We would recommend no other medicinal preparation, but two or three mild purges, which ought to be suited to the age and strength of the patient. The success of inoculators does not depend on the preparation of their patients, but on their management of them while under the disease. Their constant care is to keep them cool, and their bodies gently open, by which means the fever is kept low, and the eruption greatly lessened. The danger is seldom great when the pustules are few, and their number is generally in proportion to the fever which precedes and attends the eruption. Hence the chief secret of inoculation consists in regulating the eruptive fever, which generally may be kept sufficiently low by the methods above mentioned.

The regimen during the disease is in all respects the same as under the natural small-pox. The patient must be kept cool, his diet should be light, and his drink weak and diluting, &c. Should any bad symptoms appear, which is seldom the case, they must be treated in the same way as directed for the natural small-pox. Purging is not less necessary after the small-pox by inoculation, than in the natural way, and ought by no means to be neglected.

The introduction of the Cow-pox, we find by experience, proves a complete and infallible preventive against the small-pox, and is doubtless an improvement of immense importance. The invention and promulgation of a discovery, which combines ease, safety, and simplicity, deserves the highest praise; and, patronised as it is by the most distinguished medical characters, we may fondly expect in its general adoption the complete abolition of a disease which has heretofore proved so fatal to mankind; so that in a few years time this loathsome disease will be no longer a dread to the human race.

image

* Convulsion fits are no doubt very alarming, but their effects are often salutary. They seem to be one of the means made use of by Nature for breaking the force of a fever. I have always observed a fever abated, and sometimes quite removed, after one or more convulsion fits.
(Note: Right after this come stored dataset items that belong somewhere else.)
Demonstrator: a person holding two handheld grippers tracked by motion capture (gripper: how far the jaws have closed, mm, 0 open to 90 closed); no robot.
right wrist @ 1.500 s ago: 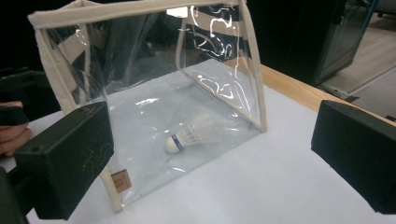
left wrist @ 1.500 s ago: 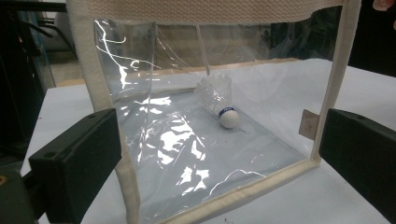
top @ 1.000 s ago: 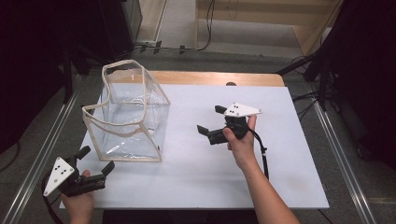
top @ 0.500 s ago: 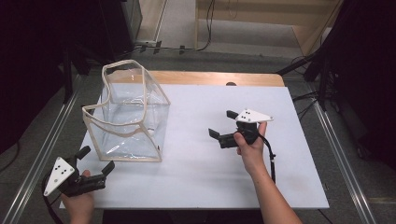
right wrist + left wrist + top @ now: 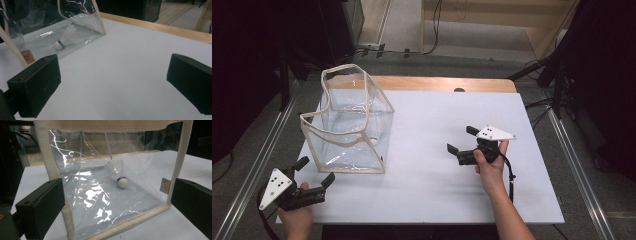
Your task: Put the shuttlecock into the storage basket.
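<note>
Shuttlecock (image 5: 120,176) inside clear bag (image 5: 349,127); right gripper (image 5: 463,140), jaws apart, empty, now drawn farther from bag — placement seemingly complete.

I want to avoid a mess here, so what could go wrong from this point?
The clear bag stands soft and slumped near the table's left edge; a nudge from the open left hand-held gripper could tip it or push it off. The shuttlecock lies loose inside and might roll out. Glare on the clear walls could make them hard to judge.
</note>
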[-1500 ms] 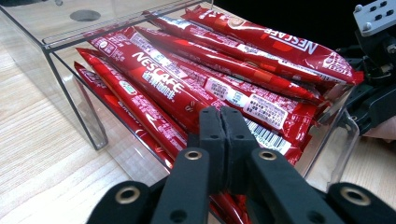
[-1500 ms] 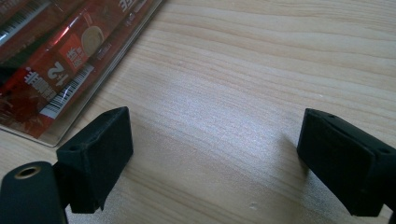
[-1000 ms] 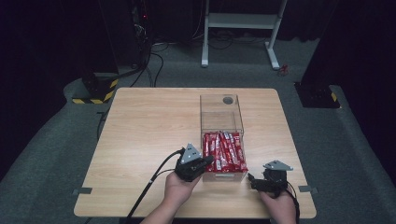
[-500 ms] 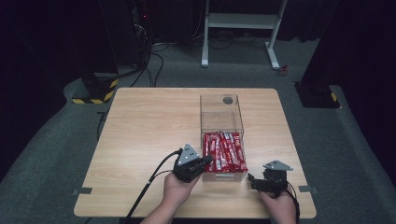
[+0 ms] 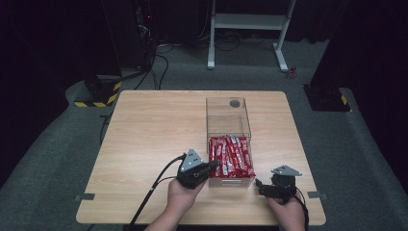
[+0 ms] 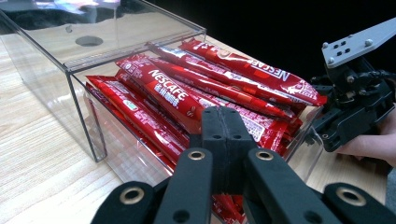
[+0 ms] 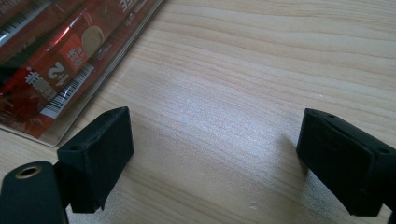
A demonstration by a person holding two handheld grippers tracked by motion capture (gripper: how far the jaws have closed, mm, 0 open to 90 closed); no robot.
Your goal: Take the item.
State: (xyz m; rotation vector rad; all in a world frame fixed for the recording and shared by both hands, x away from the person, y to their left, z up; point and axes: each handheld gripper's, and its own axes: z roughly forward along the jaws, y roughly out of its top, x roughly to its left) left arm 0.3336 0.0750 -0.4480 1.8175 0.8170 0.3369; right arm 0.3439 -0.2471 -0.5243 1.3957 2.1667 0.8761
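Left hand-held gripper [image 6: 223, 123] jaws closed together, over red Nescafe sachets [image 6: 187, 93] in clear box [image 6: 84, 107].

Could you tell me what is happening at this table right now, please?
A person works at a wooden table with a gripper in each hand. A clear plastic box holds red Nescafe sachets in its near, open part; a clear lid covers the far part. The left gripper, jaws shut, is at the box's near end against the sachets. The right gripper, jaws open, sits low over bare wood beside the box, holding nothing.
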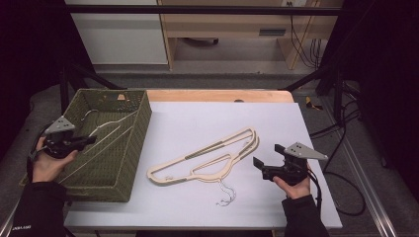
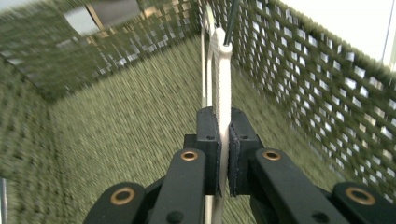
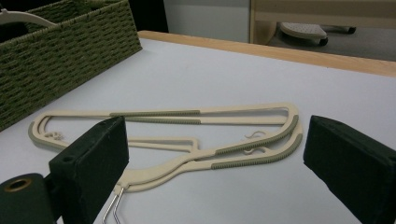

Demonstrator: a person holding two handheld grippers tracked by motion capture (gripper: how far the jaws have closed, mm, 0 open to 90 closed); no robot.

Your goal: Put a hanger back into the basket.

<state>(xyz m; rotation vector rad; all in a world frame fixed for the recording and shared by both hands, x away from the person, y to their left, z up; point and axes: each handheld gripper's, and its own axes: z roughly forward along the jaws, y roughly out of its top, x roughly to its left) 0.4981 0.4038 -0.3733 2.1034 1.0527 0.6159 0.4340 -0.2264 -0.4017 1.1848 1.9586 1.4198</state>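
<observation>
Between my left fingers [image 2: 223, 154], clenched flat on its beam, a cream hanger [image 2: 222, 88] stands on edge inside the green woven basket [image 2: 327, 102], its far end reaching toward the far wall of the weave. Ahead of my right fingers [image 3: 215, 163], which are spread wide and holding nothing, two more cream hangers [image 3: 196, 135] lie stacked on the white tabletop [image 3: 224, 74], their wire hooks curling toward me just below the near pad. Seen from the high view, my left gripper [image 1: 88, 140] hovers over the basket's [image 1: 133, 148] left rim while my right gripper [image 1: 267, 163] waits just to the right of the pair of hangers [image 1: 207, 158]. To finish this placement well, I judge that I should lower the held hanger until it rests along the basket floor beside the ones already lying there, tilt it flat before letting go, and part the pads only once its weight is carried, so it neither springs up nor snags the open weave. The wire hook should point away from the wall nearest my pads. My right fingers could then close on the rubbered shoulder of the top hanger, where the grip strip offers better purchase than bare plastic.
</observation>
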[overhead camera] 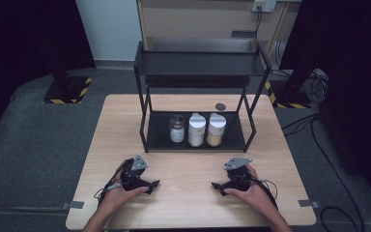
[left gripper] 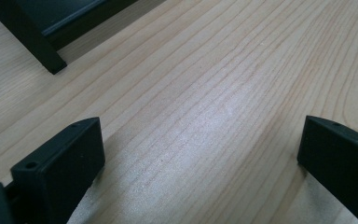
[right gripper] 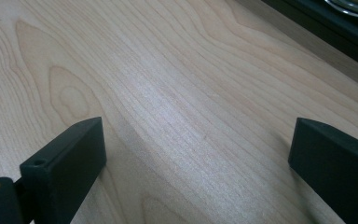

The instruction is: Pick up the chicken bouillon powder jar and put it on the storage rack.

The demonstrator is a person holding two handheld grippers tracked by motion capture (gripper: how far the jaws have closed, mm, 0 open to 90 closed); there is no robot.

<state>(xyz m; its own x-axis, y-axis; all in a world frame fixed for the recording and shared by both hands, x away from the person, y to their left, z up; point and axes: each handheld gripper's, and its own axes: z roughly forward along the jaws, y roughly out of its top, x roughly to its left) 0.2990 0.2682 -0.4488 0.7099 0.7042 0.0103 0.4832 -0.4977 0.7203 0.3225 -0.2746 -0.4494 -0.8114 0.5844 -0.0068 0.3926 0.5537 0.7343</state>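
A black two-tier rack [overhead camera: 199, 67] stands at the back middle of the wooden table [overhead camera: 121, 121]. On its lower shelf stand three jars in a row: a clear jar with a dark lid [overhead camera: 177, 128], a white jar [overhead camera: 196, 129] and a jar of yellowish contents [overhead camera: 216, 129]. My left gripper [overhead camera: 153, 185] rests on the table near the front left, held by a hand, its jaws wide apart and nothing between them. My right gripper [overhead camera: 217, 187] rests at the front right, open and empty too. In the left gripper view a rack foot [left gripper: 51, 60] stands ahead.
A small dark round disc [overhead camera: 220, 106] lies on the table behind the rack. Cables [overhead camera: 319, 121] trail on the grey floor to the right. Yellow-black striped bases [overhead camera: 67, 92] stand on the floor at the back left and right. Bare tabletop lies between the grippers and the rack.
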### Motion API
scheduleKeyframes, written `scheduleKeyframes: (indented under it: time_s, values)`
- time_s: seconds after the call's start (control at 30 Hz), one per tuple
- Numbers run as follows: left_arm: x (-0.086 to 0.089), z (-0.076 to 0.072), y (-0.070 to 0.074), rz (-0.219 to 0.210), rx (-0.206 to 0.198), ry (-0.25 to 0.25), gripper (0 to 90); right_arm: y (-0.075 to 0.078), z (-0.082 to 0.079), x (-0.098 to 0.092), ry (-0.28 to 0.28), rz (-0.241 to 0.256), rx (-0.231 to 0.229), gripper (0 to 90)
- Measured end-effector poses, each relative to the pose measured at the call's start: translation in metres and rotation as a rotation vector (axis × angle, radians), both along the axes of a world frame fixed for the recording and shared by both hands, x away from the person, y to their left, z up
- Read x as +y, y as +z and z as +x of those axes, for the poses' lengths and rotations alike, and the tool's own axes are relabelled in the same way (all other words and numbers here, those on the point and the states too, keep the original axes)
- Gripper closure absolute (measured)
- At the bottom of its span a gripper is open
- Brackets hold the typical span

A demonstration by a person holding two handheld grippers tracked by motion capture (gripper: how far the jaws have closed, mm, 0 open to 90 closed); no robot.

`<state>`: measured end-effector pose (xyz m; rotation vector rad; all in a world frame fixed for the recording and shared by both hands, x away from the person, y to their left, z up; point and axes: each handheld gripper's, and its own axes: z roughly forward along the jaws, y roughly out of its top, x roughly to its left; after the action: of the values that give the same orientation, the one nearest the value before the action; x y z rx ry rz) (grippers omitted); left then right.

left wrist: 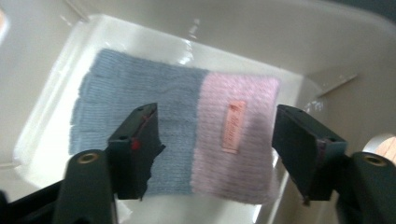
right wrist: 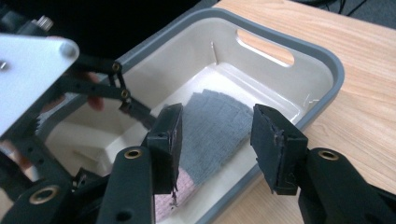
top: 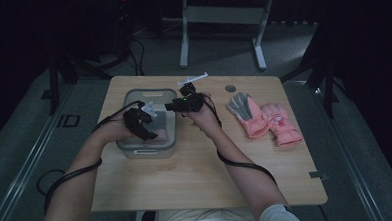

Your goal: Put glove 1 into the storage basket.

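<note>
Jaws of both grippers spread open with nothing between them, left gripper above knit glove flat in bin, right gripper beside bin's right rim, glove's long axis near-far, pink cuff nearest.

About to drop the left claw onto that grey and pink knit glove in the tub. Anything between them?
Nothing visible does. The left claw hangs open above the knit glove, which lies flat on the floor of the tub with nothing on it. The right claw is open over the tub's rim, to one side.
</note>
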<state>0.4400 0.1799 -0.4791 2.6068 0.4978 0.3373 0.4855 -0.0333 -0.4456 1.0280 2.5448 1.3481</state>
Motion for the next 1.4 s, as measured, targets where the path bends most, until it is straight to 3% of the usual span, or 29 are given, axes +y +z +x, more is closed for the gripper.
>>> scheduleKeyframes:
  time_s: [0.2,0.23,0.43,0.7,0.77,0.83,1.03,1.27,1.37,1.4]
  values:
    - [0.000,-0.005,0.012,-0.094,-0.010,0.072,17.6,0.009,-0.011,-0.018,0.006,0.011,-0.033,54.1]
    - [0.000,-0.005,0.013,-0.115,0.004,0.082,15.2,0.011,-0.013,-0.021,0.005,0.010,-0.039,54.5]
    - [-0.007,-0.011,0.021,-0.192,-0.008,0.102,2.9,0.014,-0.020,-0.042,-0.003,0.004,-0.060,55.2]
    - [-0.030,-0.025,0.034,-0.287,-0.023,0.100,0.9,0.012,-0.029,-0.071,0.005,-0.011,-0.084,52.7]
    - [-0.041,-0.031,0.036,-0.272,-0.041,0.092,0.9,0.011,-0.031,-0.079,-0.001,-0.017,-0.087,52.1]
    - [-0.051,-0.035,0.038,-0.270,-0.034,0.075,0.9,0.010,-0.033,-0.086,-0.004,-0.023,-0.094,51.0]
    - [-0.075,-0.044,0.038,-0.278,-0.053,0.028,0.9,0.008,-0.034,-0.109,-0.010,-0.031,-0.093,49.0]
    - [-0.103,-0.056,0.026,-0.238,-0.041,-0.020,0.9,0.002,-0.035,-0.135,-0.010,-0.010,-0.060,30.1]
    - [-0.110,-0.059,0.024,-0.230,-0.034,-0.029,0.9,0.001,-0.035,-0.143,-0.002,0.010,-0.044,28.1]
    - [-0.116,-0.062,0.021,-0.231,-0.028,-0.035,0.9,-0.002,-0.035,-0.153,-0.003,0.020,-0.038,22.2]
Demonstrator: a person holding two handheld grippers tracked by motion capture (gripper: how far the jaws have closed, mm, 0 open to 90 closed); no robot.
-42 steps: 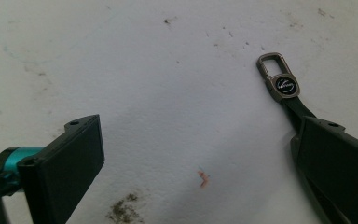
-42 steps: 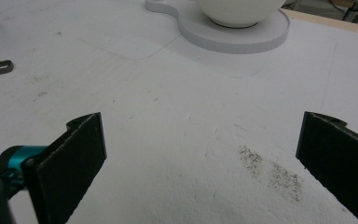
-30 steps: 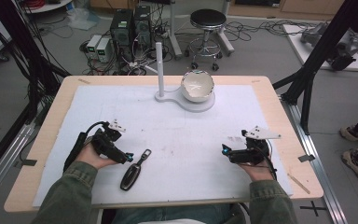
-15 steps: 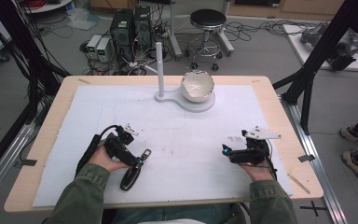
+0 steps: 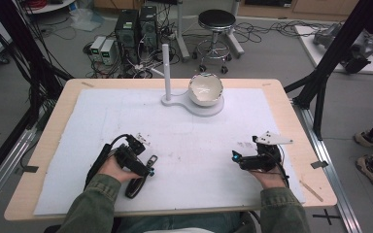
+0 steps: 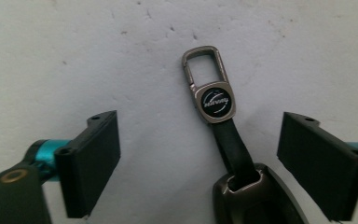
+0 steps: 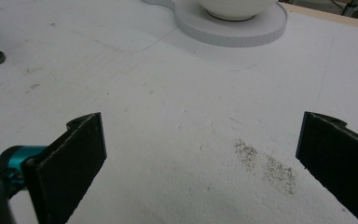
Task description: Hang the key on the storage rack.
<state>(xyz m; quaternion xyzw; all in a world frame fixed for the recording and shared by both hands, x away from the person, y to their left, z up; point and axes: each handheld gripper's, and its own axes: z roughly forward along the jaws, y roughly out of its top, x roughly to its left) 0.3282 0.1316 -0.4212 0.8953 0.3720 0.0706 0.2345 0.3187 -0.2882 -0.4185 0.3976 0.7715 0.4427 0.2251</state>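
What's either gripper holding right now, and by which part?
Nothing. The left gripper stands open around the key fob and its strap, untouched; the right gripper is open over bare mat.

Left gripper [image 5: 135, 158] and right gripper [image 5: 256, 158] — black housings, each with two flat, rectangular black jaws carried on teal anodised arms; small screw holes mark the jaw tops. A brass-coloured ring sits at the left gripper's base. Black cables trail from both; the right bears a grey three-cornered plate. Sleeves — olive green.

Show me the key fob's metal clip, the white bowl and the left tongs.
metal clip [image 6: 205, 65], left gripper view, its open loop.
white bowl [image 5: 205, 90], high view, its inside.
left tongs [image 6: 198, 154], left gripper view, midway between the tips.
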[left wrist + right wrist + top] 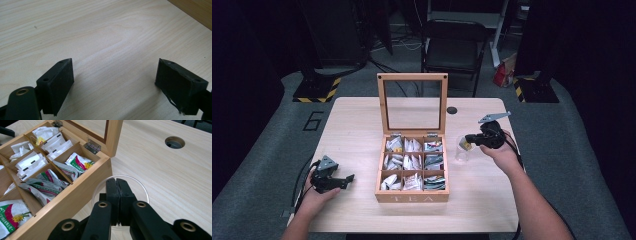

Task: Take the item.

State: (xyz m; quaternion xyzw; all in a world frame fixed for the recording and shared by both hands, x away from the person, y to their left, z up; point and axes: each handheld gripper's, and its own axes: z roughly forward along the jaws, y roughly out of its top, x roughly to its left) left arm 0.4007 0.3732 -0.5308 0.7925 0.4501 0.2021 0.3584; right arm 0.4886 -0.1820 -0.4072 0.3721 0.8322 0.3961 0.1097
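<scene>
High view: I log a wooden tea box [412, 196], lid raised, at the centre of the surface [362, 120], its nine compartments holding tea sachets [412, 162]. A clear plastic cup [460, 151] stands just right of the box. My right tool [468, 141] hangs over the cup with something small and yellowish at its tip; I cannot tell what it is. My left tool [346, 179] rests on the surface left of the box, well apart from the cup.

Left gripper view: left tool [115, 82], jaws wide apart, nothing between them, bare wood beneath.

Right gripper view: right tool [116, 185], jaws pressed together, directly above the cup [142, 187], whose rim rings the tips. Box [75, 195] just beside the cup.
</scene>
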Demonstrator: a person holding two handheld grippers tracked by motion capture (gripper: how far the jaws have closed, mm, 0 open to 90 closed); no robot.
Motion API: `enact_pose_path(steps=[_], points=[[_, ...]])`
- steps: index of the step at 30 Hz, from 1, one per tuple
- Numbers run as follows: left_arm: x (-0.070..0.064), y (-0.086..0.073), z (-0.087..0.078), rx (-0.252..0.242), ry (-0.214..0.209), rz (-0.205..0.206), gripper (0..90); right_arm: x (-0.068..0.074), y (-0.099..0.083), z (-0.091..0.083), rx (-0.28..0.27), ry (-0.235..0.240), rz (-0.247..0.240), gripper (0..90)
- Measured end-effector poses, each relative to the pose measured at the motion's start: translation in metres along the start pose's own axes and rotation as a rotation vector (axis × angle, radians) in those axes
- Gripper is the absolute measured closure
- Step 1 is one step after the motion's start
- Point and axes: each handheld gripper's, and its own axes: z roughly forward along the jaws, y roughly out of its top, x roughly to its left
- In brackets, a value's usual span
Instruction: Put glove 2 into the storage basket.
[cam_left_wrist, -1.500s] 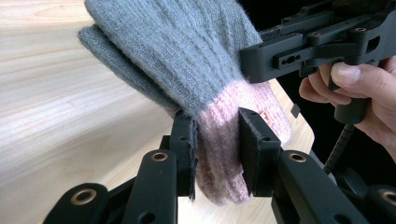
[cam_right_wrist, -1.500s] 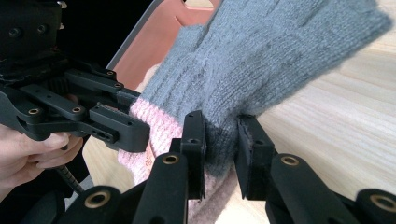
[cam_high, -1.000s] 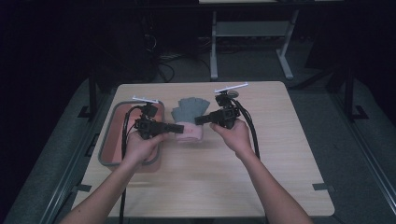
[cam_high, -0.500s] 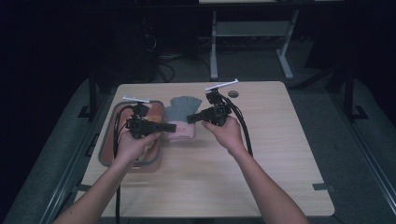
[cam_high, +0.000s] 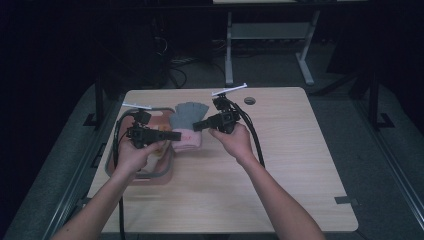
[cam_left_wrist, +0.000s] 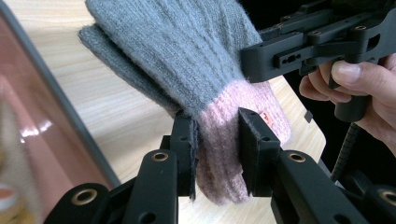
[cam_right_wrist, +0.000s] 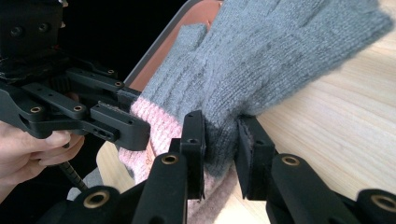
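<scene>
Glove (cam_high: 186, 125), grey knit with a pink cuff, is held up off the counter (cam_high: 280, 190) between both grippers, just right of the brown tray (cam_high: 165, 176) at the counter's left side.

Left gripper (cam_left_wrist: 215, 140): jaws closed down on the pink cuff, knit bunched between them. The grip sits at the cuff's edge, near where pink meets grey.

Right gripper (cam_right_wrist: 219, 140): jaws pinched on the grey knit just above the cuff, on the opposite edge from the left one. In the high view the right gripper (cam_high: 198, 125) comes in from the right and the left gripper (cam_high: 175, 135) from the left, tips pointing toward each other across the cuff.

Key relation: the glove's long axis runs away from the person, fingers toward the far edge of the counter, cuff nearest the person. Both grips are at the cuff end, so the finger end hangs free and unsupported. The two jaws face each other across the glove's short axis, close together.

Judgement: with both holds on opposite sides of the cuff, any pull apart would stretch or open the cuff mouth. Neither hand is clearly nearer; both already have the glove.
</scene>
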Motion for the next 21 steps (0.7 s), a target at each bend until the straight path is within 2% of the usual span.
enact_pose_path(steps=[12,18,21], points=[[0.013,-0.002,-0.025,-0.009,0.026,0.002,69.7,0.017,0.012,0.023,0.003,0.020,-0.023,74.3],[0.022,-0.006,-0.042,-0.030,0.038,-0.020,69.7,0.027,0.019,0.037,0.018,0.033,-0.043,74.0],[0.025,-0.007,-0.047,-0.034,0.042,-0.017,69.7,0.030,0.022,0.041,0.023,0.035,-0.055,73.9]])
This readily accounts for convulsions being a favourable symptom in the fever which precedes the eruption of the small-pox, as every thing which mitigates this fever lessens the eruption.

* I have known a nurse, who had the small-pox before, so infected by lying constantly a-bed with a child in a bad kind of small-pox, that she had not only a great number of pustules which broke out all over her body, but afterwards a malignant fever, which terminated in a number of imposthumes or boils, and from which she narrowly escaped with her life. We mention this to put others on their guard against the danger of this virulent infection.

* A critical situation, too often to be met with, first put me upon trying this method. A gentleman who had lost all his children except one son, by the natural small-pox, was determined to have him inoculated. He told me his intention, and desired I would persuade the mother and grandmother, &c. of its propriety, but that was impossible; they were not to be persuaded: and either could not get the better of their fears, or were determined against conviction. It was always a point with me not to perform the operation without the consent of the parties concerned, I therefore advised the father, after giving his son a dose or two of rhubarb, to go to a patient who had the small-pox of a good kind, to open two or three of the pustules, taking up the matter with a little cotton, and as soon as he came home to take his son apart, and give his arm a slight scratch with a pin, afterwards to rub the place well with the cotton, and take no further notice of it. All this he punctually performed; and at the usual period the small-pox made their appearance, which were of an exceeding good kind, and so mild as not to confine the boy an hour to his bed. None of the other relations knew but that the disease had come in the natural way, till the boy was well.